Re: Cassandra unit testing becoming nearly impossible: suggesting alternative.

2013-12-25 Thread horschi
Hi Ed,

my opinion on unit testing with C* is: Use the real database, not any
embedded crap :-)

All you need are fast truncates, by which I mean:
JVM_OPTS="$JVM_OPTS -Dcassandra.unsafesystem=true"
and
auto_snapshot: false

This setup works really nice for me (C* 1.1 and 1.2, have not tested 2.0
yet).

Imho this setup is better for multiple reasons:
- No extra classpath issues
- Faster: Running JUnits and C* in one JVM would require a really large
heap (for me at least).
- Faster: No Cassandra startup everytime I run my tests.

The only downside is that developers must change the properties in their
configs.

cheers,
Christian



On Tue, Dec 24, 2013 at 9:31 PM, Edward Capriolo wrote:

> I am not sure there how many people have been around developing Cassandra
> for as long as I have, but the state of all the client libraries and the
> cassandra server is WORD_I_DONT_WANT_TO_SAY.
>
> Here is an example of something I am seeing:
> ERROR 14:59:45,845 Exception in thread Thread[Thrift:5,5,main]
> java.lang.AbstractMethodError:
> org.apache.thrift.ProcessFunction.isOneway()Z
> at org.apache.thrift.ProcessFunction.process(ProcessFunction.java:51)
> at org.apache.thrift.TBaseProcessor.process(TBaseProcessor.java:39)
> at
> org.apache.cassandra.thrift.CustomTThreadPoolServer$WorkerProcess.run(CustomTThreadPoolServer.java:194)
> at
> java.util.concurrent.ThreadPoolExecutor.runWorker(ThreadPoolExecutor.java:1110)
> at
> java.util.concurrent.ThreadPoolExecutor$Worker.run(ThreadPoolExecutor.java:603)
> at java.lang.Thread.run(Thread.java:722)
> DEBUG 14:59:51,654 retryPolicy for schema_triggers is 0.99
>
> In short: If you are new to cassandra and only using the newest client I
> am sure everything is peachy for you.
>
> For people that have been using Cassandra for a while it is harder to
> "jump ship" when something better comes along.

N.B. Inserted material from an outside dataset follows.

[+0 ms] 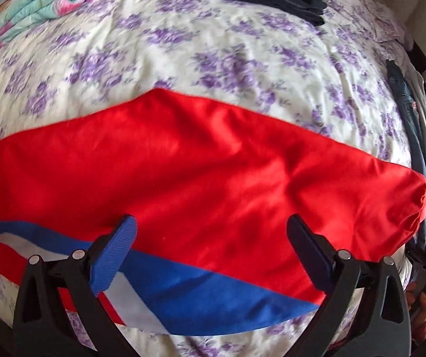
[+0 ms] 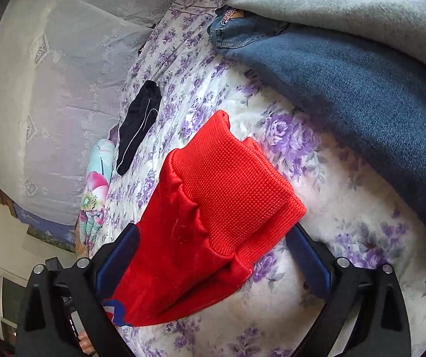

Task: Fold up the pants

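Both claws stand with their jaws spread wide and grip nothing. On the left wrist view the left claw (image 1: 210,238) hangs over the red pants (image 1: 213,160), which lie stretched across the flowered bedspread (image 1: 159,59) with a blue and white stripe (image 1: 168,279) along the near edge. On the right wrist view the right claw (image 2: 213,253) sits at the ribbed waistband (image 2: 236,190); the cloth lies between its spread fingers, and I cannot tell whether either pad touches it.

The risks from here, as I judge them:
- The waistband end is bunched and puckered. Folding over it as it lies would lock the wrinkles in and leave a lumpy stack.
- Thin cloth on a soft bedspread invites a pinch that catches the bedspread too, or takes only the top layer, so the legs slide apart when lifted.
- A pair of jeans (image 2: 361,95) and a grey garment (image 2: 332,6) lie just beside the waistband, so a sweep that way could snag or drag them.
- The stripe edge looks slightly skewed, so a fold made now may come out crooked.
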A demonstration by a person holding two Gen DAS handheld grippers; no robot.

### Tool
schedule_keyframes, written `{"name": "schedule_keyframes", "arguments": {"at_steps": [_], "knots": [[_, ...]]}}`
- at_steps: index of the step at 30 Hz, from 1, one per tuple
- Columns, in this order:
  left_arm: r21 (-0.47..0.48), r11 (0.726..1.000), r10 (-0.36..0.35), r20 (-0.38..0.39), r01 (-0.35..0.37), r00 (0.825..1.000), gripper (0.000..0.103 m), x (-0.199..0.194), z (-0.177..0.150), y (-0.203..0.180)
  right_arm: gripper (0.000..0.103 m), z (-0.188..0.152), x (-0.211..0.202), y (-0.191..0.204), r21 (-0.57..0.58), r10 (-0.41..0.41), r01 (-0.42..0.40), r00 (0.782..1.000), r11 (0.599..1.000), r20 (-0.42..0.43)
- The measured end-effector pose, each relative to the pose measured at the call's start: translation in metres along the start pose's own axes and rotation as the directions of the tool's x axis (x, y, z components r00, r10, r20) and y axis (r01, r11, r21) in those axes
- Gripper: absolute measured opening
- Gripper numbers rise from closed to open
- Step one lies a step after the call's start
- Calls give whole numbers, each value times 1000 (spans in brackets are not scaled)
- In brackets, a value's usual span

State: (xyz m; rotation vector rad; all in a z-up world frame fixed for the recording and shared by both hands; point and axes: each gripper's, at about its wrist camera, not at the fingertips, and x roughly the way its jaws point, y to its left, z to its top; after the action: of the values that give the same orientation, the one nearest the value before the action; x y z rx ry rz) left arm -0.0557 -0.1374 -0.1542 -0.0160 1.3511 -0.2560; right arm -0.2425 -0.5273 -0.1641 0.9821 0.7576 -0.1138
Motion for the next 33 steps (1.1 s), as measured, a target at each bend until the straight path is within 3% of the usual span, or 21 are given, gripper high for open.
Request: {"name": "schedule_keyframes", "arguments": {"at_steps": [5,16,19,21,24,30,33], "knots": [[-4,1000,6,-25,-6,1000,98,6,2,-1,99,4,1,-2,21,5,-4,1000,1000,-19],[96,995,47,-54,-42,997,98,20,16,-30,95,5,-4,-8,84,13,-12,1000,996,-8],[104,993,64,-68,-57,996,98,24,18,-32,86,4,-6,-10,94,-18,17,1000,995,5],[100,993,72,-69,-65,995,98,24,19,-30,67,4,-8,-15,120,-40,39,999,992,13],[94,993,76,-60,-71,995,98,18,19,-22,49,3,-12,-24,168,-23,19,999,986,22],[103,992,78,-38,-74,996,98,10,26,-18,31,1,-26,-12,157,-16,5,998,988,69],[116,990,80,-41,-75,996,98,9,28,-18,31,-1,-30,-7,143,-26,14,996,990,81]]}}
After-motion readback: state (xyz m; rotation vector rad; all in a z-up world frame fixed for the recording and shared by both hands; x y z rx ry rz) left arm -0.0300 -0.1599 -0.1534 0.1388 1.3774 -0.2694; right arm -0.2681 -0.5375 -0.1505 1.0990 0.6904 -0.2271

You need sometimes to
> support both hector and astyanax, it happens.
>
> For a while I have been using hector. Even not to use hector as an API,
> but the one nice thing I got from hector was a simple EmbeddedServer that
> would clean up after itself. Hector seems badly broken at the moment. I
> have no idea how the current versions track with anything out there in the
> cassandra world.
>
> For a while I played with https://github.com/Netflix/astyanax, which has
> it's own version and schemes and dependent libraries. (astyanax has some
> packaging error that forces me into maven3)
>
> Enter cassandra 2.0 which forces you into java 0.7. Besides that it has
> it's own kit of things it seems to want.
>
> I am guessing since hectors embedded server does not work, and I should go
> to https://github.com/jsevellec/cassandra-unit not sure...really...how
> anyone does this anymore. I am sure I could dive into the source code and
> figure this out, but I would just rather have a stable piece of code that
> brings up the embedded server that "just works" and "continues working".
>
> I can not seem to get this working right either. (since it includes hector
> I see from the pom)
>
> Between thrift, cassandra,client x, it is almost impossible to build a
> sane classpath, and that is not even counting the fact that people have
> their own classpath issues (with guava mismatches etc).
>
> I think the only sane thing to do is start shipping cassandra-embedded
> like this:
>
> https://github.com/kstyrc/embedded-redis
>
> In other words package embedded-cassandra as a binary. Don't force the
> client/application developer to bring cassandra on the classpath and fight
> with mismatches in thrift/guava etc. That or provide a completely shaded
> cassandra server for embedded testing. As it stands now trying to support a
> setup that uses more than one client or works with multiple versions of
> cassandra is major pita.  (aka library x compiled against 1.2.0 library y
> compiled against 2.0.3)
>
> Does anyone have any thoughts on this, or tried something similar?
>
> Edward
>
>


Re: Cassandra unit testing becoming nearly impossible: suggesting alternative.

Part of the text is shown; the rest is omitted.